* Task to complete
Whichever lines include the word "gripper", copy them as they appear in the data.

* Dataset content
################

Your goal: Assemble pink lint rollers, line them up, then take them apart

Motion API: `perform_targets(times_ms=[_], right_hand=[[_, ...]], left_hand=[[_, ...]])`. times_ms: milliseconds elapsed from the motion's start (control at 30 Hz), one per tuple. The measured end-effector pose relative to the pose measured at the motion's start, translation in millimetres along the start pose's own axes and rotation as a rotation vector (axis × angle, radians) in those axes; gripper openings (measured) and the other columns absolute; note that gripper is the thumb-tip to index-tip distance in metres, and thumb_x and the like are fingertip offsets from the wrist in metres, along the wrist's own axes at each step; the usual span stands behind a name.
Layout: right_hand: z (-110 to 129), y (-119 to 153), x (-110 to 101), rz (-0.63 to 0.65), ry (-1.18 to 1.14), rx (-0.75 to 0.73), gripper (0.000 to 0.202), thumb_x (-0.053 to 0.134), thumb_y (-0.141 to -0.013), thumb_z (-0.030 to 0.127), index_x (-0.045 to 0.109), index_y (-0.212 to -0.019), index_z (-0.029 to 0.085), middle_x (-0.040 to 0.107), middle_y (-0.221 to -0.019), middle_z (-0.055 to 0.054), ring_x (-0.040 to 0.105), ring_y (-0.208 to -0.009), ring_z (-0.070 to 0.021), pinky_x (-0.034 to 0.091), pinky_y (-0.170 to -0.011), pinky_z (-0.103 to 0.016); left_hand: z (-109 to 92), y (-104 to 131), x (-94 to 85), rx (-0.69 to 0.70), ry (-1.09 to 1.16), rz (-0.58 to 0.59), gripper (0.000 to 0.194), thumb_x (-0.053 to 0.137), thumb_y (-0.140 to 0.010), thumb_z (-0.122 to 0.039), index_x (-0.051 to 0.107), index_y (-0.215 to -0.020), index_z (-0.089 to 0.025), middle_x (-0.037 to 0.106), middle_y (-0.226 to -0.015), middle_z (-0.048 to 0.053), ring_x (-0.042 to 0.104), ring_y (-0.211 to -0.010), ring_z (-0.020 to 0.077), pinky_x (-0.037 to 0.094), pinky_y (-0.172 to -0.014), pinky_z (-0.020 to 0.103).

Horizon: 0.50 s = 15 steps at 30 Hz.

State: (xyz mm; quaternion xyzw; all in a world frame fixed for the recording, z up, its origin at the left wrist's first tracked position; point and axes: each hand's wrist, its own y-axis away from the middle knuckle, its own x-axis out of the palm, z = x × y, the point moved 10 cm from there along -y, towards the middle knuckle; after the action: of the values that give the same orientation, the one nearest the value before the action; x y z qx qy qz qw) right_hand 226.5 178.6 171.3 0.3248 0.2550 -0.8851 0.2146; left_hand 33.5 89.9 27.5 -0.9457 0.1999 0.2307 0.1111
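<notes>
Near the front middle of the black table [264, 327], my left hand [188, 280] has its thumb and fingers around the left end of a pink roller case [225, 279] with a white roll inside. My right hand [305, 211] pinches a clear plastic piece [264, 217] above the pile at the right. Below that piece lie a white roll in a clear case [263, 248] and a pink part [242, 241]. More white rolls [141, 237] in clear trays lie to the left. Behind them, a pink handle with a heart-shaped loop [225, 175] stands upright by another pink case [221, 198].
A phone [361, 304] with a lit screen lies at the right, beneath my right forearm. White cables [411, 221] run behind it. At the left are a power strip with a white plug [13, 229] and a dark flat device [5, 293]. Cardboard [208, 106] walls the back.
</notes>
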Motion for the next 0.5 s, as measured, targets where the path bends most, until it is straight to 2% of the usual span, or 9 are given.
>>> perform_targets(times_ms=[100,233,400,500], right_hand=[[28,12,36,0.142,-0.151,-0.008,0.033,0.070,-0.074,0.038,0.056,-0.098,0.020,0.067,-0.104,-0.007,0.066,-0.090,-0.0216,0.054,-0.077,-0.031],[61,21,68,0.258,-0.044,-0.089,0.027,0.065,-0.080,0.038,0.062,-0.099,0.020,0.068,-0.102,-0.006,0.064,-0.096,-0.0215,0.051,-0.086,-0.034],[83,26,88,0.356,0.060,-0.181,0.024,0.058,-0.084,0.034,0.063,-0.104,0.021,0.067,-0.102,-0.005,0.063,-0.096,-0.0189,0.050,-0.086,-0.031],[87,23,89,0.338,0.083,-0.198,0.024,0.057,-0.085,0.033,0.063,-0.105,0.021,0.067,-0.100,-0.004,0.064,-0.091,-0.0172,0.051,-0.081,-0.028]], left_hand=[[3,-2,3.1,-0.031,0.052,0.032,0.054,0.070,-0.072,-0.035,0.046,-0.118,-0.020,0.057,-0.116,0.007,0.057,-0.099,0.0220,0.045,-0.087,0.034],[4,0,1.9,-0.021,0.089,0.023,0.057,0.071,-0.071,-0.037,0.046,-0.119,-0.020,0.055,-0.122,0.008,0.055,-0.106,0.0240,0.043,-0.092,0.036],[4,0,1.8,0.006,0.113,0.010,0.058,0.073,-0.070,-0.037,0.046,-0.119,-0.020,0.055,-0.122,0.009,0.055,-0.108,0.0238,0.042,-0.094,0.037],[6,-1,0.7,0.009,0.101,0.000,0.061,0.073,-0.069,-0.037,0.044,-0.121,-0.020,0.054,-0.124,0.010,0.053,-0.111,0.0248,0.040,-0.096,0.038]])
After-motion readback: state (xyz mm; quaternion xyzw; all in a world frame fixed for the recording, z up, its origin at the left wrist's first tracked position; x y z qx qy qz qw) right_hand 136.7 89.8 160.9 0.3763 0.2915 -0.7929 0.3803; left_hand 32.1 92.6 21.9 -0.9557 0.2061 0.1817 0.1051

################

* Written response
Motion API: `perform_targets(times_ms=[_], right_hand=[[_, ...]], left_hand=[[_, ...]])`. times_ms: milliseconds elapsed from the motion's start (control at 30 Hz), one per tuple. The measured end-effector pose relative to the pose measured at the motion's start, translation in millimetres along the start pose's own axes and rotation as a rotation vector (axis × angle, radians) in those axes; gripper openings (measured) and the other columns absolute; note that gripper is the thumb-tip to index-tip distance in metres, and thumb_x and the like are fingertip offsets from the wrist in metres, along the wrist's own axes at each step; the usual span stands behind a name.
Layout: right_hand: z (-110 to 129), y (-119 to 153), x (-110 to 101), rz (-0.63 to 0.65), ry (-1.18 to 1.14), rx (-0.75 to 0.73), gripper (0.000 to 0.202), thumb_x (-0.053 to 0.134), thumb_y (-0.141 to -0.013), thumb_z (-0.030 to 0.127), index_x (-0.045 to 0.109), index_y (-0.212 to -0.019), index_z (-0.029 to 0.085), middle_x (-0.040 to 0.107), middle_y (-0.221 to -0.019), middle_z (-0.055 to 0.054), ring_x (-0.040 to 0.105), ring_y (-0.208 to -0.009), ring_z (-0.070 to 0.021), pinky_x (-0.034 to 0.091), pinky_y (-0.170 to -0.011), pinky_z (-0.103 to 0.016); left_hand: z (-109 to 92), y (-104 to 131), x (-94 to 85), rx (-0.69 to 0.70), ry (-1.09 to 1.16), rz (-0.58 to 0.59), gripper (0.000 to 0.194), thumb_x (-0.053 to 0.137), thumb_y (-0.140 to 0.010), thumb_z (-0.122 to 0.039), index_x (-0.051 to 0.107), index_y (-0.215 to -0.020), index_z (-0.089 to 0.025), middle_x (-0.037 to 0.106), middle_y (-0.226 to -0.015), middle_z (-0.048 to 0.053), ring_x (-0.042 to 0.104), ring_y (-0.211 to -0.010), ring_z (-0.020 to 0.077), pinky_x (-0.037 to 0.094), pinky_y (-0.172 to -0.014), pinky_z (-0.020 to 0.103).

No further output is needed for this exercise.